CALICO: Part-Focused Semantic Co-Segmentation with Large Vision-Language Models

December 26, 2024 · Declared Dead · 🏛 Computer Vision and Pattern Recognition

"No code URL or promise found in abstract"

Evidence collected by the PWNC Scanner

Authors Kiet A. Nguyen, Adheesh Juvekar, Tianjiao Yu, Muntasir Wahed, Ismini Lourentzou arXiv ID 2412.19331 Category cs.CV: Computer Vision Cross-listed cs.AI, cs.LG Citations 3 Venue Computer Vision and Pattern Recognition Last Checked 4 months ago

Abstract

Recent advances in Large Vision-Language Models (LVLMs) have enabled general-purpose vision tasks through visual instruction tuning. While existing LVLMs can generate segmentation masks from text prompts for single images, they struggle with segmentation-grounded reasoning across images, especially at finer granularities such as object parts. In this paper, we introduce the new task of part-focused semantic co-segmentation, which involves identifying and segmenting common objects, as well as common and unique object parts across images.
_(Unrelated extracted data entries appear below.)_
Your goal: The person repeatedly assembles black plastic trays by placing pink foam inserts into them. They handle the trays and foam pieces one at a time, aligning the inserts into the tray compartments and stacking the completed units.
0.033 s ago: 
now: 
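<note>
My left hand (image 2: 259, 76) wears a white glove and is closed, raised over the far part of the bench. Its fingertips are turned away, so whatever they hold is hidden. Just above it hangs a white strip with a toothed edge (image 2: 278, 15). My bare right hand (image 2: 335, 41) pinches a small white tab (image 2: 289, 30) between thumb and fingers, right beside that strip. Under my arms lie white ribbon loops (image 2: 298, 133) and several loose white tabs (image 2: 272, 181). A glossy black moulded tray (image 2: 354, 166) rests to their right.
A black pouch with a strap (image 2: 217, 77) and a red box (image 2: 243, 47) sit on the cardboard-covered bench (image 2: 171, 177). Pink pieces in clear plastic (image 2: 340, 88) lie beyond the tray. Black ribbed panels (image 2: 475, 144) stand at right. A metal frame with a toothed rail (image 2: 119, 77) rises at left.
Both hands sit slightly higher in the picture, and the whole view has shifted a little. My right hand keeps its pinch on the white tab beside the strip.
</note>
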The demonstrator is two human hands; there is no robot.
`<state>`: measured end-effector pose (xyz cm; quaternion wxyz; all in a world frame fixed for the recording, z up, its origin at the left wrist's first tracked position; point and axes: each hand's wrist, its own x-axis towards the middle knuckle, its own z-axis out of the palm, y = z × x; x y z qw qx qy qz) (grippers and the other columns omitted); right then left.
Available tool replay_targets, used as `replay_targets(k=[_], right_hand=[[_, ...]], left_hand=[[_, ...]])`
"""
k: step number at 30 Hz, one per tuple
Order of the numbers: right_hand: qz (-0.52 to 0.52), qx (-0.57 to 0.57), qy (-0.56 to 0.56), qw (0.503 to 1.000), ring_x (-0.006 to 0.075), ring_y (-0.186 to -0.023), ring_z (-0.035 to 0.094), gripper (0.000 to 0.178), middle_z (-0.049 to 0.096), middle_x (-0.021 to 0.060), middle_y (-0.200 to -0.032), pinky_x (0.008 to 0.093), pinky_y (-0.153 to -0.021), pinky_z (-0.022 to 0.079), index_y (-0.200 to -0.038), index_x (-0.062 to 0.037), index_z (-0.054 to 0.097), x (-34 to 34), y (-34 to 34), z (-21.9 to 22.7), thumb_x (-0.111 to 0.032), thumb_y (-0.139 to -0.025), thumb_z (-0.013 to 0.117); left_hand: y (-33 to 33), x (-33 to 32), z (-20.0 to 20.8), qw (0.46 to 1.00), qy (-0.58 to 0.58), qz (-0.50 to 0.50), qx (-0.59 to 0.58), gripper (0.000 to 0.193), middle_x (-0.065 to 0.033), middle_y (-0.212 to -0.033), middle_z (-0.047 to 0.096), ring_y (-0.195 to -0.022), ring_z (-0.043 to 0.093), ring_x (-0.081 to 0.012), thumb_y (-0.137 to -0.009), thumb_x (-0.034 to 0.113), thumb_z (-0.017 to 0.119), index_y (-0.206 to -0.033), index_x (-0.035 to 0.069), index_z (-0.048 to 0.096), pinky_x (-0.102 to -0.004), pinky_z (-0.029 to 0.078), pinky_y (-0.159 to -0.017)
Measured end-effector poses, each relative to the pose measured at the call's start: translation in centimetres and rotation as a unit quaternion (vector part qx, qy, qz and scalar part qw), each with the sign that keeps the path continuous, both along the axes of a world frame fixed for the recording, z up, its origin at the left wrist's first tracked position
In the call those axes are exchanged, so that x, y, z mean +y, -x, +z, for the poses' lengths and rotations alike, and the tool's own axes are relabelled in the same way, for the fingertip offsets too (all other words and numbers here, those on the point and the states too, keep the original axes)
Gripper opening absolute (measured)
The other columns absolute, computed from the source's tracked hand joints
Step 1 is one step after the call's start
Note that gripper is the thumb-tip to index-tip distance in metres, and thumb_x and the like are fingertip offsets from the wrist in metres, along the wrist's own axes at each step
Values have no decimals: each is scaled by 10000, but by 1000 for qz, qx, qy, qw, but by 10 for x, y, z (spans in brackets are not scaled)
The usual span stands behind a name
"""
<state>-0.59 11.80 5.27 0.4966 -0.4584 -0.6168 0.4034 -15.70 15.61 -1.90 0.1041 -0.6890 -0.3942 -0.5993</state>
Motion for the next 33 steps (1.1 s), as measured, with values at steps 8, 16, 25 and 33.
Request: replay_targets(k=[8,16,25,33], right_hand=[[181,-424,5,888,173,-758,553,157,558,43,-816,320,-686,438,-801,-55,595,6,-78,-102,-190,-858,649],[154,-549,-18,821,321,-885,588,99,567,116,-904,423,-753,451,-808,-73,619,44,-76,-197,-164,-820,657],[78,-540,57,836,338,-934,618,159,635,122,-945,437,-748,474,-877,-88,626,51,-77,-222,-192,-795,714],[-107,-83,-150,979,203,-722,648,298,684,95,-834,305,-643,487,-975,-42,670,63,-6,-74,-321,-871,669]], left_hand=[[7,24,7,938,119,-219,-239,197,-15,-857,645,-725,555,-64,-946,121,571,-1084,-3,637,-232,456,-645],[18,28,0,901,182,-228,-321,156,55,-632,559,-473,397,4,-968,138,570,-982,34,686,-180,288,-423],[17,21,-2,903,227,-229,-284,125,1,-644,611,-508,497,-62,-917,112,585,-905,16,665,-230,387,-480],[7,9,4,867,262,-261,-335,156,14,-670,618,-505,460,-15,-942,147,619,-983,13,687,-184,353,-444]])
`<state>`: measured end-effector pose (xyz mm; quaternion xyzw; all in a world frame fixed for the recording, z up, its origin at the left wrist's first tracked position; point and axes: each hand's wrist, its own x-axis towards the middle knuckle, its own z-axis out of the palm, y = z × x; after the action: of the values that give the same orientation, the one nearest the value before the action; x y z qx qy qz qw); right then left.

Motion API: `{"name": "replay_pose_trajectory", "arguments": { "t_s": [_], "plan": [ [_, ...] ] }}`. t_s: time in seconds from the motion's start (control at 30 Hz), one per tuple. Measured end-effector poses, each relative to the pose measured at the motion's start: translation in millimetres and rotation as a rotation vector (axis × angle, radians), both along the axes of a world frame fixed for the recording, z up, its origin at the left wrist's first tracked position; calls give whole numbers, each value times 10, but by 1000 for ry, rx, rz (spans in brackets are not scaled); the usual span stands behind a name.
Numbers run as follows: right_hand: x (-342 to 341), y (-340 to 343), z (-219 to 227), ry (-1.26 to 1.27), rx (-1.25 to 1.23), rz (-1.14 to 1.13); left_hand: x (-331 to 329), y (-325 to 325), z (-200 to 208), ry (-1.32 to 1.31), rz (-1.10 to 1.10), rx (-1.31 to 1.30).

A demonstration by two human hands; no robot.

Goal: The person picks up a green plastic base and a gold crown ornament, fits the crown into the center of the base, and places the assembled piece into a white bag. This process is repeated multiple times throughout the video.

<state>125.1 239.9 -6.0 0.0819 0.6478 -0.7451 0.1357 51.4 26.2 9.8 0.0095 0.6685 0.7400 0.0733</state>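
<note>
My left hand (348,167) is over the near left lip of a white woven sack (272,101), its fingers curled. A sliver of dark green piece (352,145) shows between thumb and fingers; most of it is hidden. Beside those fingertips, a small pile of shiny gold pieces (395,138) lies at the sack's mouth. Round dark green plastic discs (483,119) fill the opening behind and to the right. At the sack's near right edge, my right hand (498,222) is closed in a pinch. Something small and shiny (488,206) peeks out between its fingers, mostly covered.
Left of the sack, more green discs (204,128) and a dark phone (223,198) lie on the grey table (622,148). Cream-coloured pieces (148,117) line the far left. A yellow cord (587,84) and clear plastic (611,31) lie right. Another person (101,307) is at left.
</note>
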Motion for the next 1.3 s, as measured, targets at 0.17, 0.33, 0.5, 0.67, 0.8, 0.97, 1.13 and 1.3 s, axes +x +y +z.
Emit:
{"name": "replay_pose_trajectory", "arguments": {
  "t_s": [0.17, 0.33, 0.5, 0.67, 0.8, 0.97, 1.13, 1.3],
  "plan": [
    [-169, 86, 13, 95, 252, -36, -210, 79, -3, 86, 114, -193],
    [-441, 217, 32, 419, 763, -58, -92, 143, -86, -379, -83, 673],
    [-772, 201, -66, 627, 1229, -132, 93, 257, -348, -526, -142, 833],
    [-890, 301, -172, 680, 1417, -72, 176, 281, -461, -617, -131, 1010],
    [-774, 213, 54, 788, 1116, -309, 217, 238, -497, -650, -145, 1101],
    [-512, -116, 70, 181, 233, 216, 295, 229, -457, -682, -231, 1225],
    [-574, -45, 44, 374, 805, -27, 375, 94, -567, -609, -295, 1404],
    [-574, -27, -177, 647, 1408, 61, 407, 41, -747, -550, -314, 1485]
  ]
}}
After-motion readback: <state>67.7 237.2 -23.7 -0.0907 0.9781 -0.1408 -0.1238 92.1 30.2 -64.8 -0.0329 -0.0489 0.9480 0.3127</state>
To address this task, we present CALICO, the first LVLM designed for multi-image part-level reasoning segmentation. CALICO features two key components, a novel Correspondence Extraction Module that identifies semantic part-level correspondences, and Correspondence Adaptation Modules that embed this information into the LVLM to facilitate multi-image understanding in a parameter-efficient manner. To support training and evaluation, we curate MixedParts, a large-scale multi-image segmentation dataset containing $\sim$2.4M samples across $\sim$44K images spanning diverse object and part categories. Experimental results demonstrate that CALICO, with just 0.3% of its parameters finetuned, achieves strong performance on this challenging task.